Jessica was likely conceived on Saturday, December 7th, 1985, which makes sense as it was easiest for Sheila and me to see each other on weekends due to our military commitments. In a previous blog post, I pointed out those things that led to our daughter’s arrival in this dimension. While the photo is dated August 31 at 12:10 p.m., Jessica emerged earlier in the evening when it was still the 30th of August. The 12:10 p.m. time stamp was my lack of attention to detail as it was actually the first minutes of the 31st or 12:10 a.m.
With Jessica only minutes old, she had ink applied to her tiny feet and their imprints recorded for posterity.
In the days leading up to her birth, I was helpless in offering anything more than holding Sheila’s hand as she endured the torment of her body preparing itself to allow a 10cm-wide object to be squeezed out. When our daughter was finally born, I was overwhelmed with the emotion of the incredible act of conception and the subsequent process of a fertilized egg becoming a fetus and, ultimately, a baby on its way to being a self-aware human being. I wept at how beautiful this moment was. I knew I could be a good father.
Parenting is the last thing I was prepared for.
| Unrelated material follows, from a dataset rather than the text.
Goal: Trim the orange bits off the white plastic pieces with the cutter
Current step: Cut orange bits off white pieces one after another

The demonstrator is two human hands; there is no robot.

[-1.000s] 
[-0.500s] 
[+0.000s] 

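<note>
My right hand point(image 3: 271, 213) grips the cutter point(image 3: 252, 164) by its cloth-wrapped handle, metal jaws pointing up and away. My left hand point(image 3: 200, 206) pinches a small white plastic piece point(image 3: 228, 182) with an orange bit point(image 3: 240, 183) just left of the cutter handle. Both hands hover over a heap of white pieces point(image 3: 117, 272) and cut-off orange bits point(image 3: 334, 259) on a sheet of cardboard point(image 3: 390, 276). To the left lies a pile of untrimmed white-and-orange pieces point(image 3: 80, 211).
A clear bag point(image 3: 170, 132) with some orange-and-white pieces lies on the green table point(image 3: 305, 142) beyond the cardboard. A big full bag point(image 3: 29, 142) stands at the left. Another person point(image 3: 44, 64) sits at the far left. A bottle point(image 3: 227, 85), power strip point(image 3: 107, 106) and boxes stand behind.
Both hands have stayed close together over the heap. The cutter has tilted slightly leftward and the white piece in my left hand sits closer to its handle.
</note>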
For that matter, I hadn’t been prepared for bullying starting in Junior High either. I wasn’t prepared for financial responsibility, nor was I prepared for sharing in a relationship. I knew selfishness, and I knew it well. I do not deny that watching the progress of this little girl move from a helpless infant into an expressive toddler was amazing; every minute I spent with her was a treasure.
The larger problem is that spontaneity took a big hit, and Sheila took her role seriously, as she should have.
For me, domestic life at 23 years old was a prison akin to the one I was in during my working hours for the U.S. Army. Maybe this is too loaded with drama, but I wasn’t ready for such a burden, and yes, I knew I should have kept that thing in my pants if I wasn’t going to accept my responsibility. But I was trying, although I was failing and was about to fail miserably.
By the early morning of June 18, 1989, at around 5:00 a.m., after a night out that included me filming the Pixies at a local club, a woman I’d run into multiple times in whom I had ZERO interest walked me to my car. About to depart, we leaned in and exchanged the slightest, most delicate kiss; in an instant, I fell head over heels in love under a burst of profound chemical turbulence that overwhelmed my senses in ways that were absolutely new to anything I’d known before. My married life and being a father screeched to a halt that instant.